Educational technology tips for teachers, librarians and schools.

Tech Tools to Make Your Life Easier in the Fall

Tech Tools to Make Your Life Easier in the Fall

By Thom Gibson

During the summer months, in an effort to avoid feeling overwhelmed two weeks before school starts, I usually make time each week of the summer to work on plans for next school year. This involves reading books on pedagogy, revising curriculum, and researching various tools that may make my life easier—I’m sure it’s the same for you.

Here are a few of the best tricks and tools I’ve discovered in summers past that have made my life more manageable when back to school comes around.

Planboard: Keep all links, resources and lessons plans in one place.


While my class calendar does house general plans for the day, sometimes I have links to videos I want to share, notes about who’s coming to office hours, a place to keep a to-do list for my off periods, and a couple reminders about announcements I want to make for each class. A lot of time that information is spread out across emails, various Google Docs, websites, calendars, post-its, etc.


I use Planboard for all of my lesson-planning needs. I can access it from any web browser in addition to the iPad app and it solves all the problems listed above. Here’s a screen shot of a ‘day’ view (there’s also week and month view):


You also have access to a playlist of videos for setting up and working with the features, and all those videos can be found here. If your school requires you to turn in lesson plans, there’s a share feature as well.

FormMule: Update Google Calendar with Google Forms 


In our school, each teacher is required to maintain a class calendar that shows dates of any assessments, at least. In addition to the school request, I like to include what was due, what our agenda was, and what was for homework for each day. Maintaining this took a lot of time: I’d have to go into and manually enter the information in; even if I was copy-pasting a template and changing the appropriate info, it was tedious.


I found a tool called FormMule. It allows you to set up a Google Sheet that does the work for you; simply add the appropriate dates and information for your calendar. What used to take 20 minutes, now takes about 5.
Setting up the Google Sheet appropriately is the most time-consuming part, but once it’s done, you’ll be maintaining your class calendar in a fraction of the time. The actual tool is embedded into this Google sheet. There aren’t any instructions, so I created a tutorial video on how to get it all set up, which you can view that here or watch below.
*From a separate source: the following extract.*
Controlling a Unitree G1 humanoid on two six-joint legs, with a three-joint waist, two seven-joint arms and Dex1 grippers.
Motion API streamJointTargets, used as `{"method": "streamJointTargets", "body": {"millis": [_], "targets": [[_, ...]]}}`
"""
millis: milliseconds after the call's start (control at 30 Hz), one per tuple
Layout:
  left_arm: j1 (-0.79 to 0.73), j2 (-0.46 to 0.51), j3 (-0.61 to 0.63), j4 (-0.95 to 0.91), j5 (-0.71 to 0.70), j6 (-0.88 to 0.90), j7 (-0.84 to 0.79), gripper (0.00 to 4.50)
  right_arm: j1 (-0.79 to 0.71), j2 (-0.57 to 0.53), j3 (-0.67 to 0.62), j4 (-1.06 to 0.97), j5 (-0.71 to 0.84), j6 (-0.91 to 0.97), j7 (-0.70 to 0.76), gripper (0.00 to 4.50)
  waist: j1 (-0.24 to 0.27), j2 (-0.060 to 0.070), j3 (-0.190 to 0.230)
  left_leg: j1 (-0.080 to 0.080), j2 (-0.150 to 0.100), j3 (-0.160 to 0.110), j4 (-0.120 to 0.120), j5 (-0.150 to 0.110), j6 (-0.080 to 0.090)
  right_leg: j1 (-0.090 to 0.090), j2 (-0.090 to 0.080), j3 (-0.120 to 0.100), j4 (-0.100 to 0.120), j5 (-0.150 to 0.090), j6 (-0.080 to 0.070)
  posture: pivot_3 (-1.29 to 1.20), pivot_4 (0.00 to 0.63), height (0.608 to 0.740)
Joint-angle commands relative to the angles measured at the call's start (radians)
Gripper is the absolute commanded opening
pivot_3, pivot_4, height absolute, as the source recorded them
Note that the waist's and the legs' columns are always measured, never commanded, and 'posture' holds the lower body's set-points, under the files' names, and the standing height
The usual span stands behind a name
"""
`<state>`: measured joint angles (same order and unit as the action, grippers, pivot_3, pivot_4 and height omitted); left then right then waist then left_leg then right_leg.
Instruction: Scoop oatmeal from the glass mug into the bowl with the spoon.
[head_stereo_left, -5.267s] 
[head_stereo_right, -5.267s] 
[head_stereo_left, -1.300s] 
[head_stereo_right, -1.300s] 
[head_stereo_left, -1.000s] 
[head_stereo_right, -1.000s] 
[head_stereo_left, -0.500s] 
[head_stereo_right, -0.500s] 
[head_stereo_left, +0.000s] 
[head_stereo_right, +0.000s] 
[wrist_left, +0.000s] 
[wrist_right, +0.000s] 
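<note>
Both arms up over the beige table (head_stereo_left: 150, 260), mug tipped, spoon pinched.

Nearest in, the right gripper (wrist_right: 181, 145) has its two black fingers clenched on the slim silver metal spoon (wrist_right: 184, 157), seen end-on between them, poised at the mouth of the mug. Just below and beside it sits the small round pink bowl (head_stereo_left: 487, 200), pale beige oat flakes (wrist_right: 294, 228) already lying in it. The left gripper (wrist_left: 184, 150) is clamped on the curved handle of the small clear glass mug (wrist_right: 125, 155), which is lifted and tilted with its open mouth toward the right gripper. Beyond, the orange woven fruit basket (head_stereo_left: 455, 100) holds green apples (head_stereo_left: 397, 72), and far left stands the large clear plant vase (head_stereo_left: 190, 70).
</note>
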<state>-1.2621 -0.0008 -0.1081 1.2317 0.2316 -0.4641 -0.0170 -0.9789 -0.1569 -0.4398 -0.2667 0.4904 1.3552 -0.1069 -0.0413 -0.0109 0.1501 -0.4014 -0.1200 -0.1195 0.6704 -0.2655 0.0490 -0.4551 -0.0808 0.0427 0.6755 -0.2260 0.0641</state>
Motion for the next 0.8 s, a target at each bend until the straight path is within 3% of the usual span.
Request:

Note: The FormMule I use is a script. It’s not the same as the Google Sheets ‘add-on’ that has the same name. You can access the script with this link.

MOMENTUM: Focus on the most important task(s) of the day 


Most days of the week, I know what I want to get done. Yet, without realizing it, I often end up working on my less important tasks, leaving my most important task still incomplete by the end of the day. Not to mention, I’ve experimented with various checklist apps and not one had worked seamlessly into my workflow. That is, until I found Momentum.


Momentum is an add-on for Google Chrome. It turns your ‘new tab’ window into a place where you keep your most important task front and center, and then a smaller checklist off to the side. I love being able to open up a new tab to see my checklist in addition to being forced to think of what my most important task of the day should be in the first place.


On top of all that, each day there’s a new beautiful photo in the background as well as an inspiring quote at the bottom.

SORTD: Organize your inbox into a proper to-do list


My inbox often becomes a checklist in and of itself, brimming with messages from people I need to follow up with, things I need to complete, articles I’d like to go back and read, etc. I used Google’s ‘Priority Inbox’ feature for a while and that helped a bit. I also liked Google’s inbox app feature, but unfortunately I can’t use it with my Google Apps For Education email.


Sortd turns your inbox into various organized lists. Simply drag the email to the appropriate list. My lists are currently “to do,” “follow up,” “scheduling stuff,” and “look into”—see below. You can ‘snooze’ emails, which means you can temporarily archive it until the date and time of your choosing.


You can even batch several emails together into one checklist point, which is helpful if you have several emails all related to one task.

Often I run into tools during the school year and think ‘dang it, I wish I knew about this earlier in the year.’ Hopefully I can stop that from happening to you with these helpful tools.